## Your objective:
Check every line of the data for the string "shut" and copy the ones that have it.

## Provided entries:
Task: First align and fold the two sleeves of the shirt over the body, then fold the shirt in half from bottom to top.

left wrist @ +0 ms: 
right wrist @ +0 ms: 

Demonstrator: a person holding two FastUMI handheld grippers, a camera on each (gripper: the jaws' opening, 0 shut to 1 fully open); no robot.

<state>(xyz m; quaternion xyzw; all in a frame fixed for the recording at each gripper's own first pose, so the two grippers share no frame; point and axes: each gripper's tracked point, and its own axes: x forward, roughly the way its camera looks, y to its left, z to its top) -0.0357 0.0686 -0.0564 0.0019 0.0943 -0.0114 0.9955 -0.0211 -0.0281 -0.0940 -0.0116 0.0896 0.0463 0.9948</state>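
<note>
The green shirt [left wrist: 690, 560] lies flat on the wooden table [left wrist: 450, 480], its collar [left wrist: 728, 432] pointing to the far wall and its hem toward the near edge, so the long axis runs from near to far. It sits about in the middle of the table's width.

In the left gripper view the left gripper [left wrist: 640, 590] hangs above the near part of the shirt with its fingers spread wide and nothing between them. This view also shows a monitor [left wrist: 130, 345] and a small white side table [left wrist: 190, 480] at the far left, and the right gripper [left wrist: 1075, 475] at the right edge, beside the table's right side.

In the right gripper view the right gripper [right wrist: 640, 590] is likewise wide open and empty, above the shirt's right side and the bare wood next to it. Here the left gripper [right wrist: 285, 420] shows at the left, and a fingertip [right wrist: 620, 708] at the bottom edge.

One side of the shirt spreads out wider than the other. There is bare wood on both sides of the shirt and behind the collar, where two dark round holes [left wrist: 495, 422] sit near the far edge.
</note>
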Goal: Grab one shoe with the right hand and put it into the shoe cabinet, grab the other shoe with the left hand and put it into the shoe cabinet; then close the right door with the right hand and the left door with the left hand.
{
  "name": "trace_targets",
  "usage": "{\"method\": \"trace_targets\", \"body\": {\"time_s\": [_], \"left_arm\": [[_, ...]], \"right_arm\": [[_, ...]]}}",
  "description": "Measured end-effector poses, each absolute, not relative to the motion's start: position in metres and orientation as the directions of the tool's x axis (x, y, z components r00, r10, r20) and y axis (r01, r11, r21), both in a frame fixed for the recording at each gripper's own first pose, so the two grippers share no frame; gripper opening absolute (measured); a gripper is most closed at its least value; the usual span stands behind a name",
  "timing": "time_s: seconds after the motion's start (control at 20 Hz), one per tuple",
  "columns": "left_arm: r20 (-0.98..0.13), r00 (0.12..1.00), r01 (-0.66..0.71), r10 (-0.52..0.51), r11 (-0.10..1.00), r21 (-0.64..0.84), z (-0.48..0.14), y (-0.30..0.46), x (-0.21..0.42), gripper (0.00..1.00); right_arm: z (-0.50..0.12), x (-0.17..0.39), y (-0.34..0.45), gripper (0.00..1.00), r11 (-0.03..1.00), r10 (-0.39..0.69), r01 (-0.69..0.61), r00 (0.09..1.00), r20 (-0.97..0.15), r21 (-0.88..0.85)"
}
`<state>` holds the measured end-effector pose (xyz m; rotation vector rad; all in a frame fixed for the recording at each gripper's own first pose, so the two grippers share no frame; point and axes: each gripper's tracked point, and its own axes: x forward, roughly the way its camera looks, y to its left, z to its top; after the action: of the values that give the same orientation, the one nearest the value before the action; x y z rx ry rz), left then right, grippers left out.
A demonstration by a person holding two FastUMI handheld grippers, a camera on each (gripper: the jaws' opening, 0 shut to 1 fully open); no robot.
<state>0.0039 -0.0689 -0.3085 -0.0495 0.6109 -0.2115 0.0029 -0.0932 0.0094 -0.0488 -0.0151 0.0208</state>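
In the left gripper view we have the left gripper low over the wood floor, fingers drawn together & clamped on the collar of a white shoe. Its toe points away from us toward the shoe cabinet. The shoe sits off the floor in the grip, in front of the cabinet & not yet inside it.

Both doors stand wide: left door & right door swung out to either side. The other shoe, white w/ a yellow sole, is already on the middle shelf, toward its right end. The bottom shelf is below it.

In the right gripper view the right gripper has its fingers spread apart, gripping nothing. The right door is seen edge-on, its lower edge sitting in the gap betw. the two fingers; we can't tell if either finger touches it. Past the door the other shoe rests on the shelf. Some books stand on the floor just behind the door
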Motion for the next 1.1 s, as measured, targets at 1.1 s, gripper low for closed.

## Task result:
Demonstrator: a person holding two FastUMI handheld grippers, a camera on each (gripper: the jaws' opening, 0 shut to 1 fully open); no robot.
A demonstration by a person holding two FastUMI handheld grippers, a camera on each (gripper: the jaws' opening, 0 shut to 1 fully open); no robot.

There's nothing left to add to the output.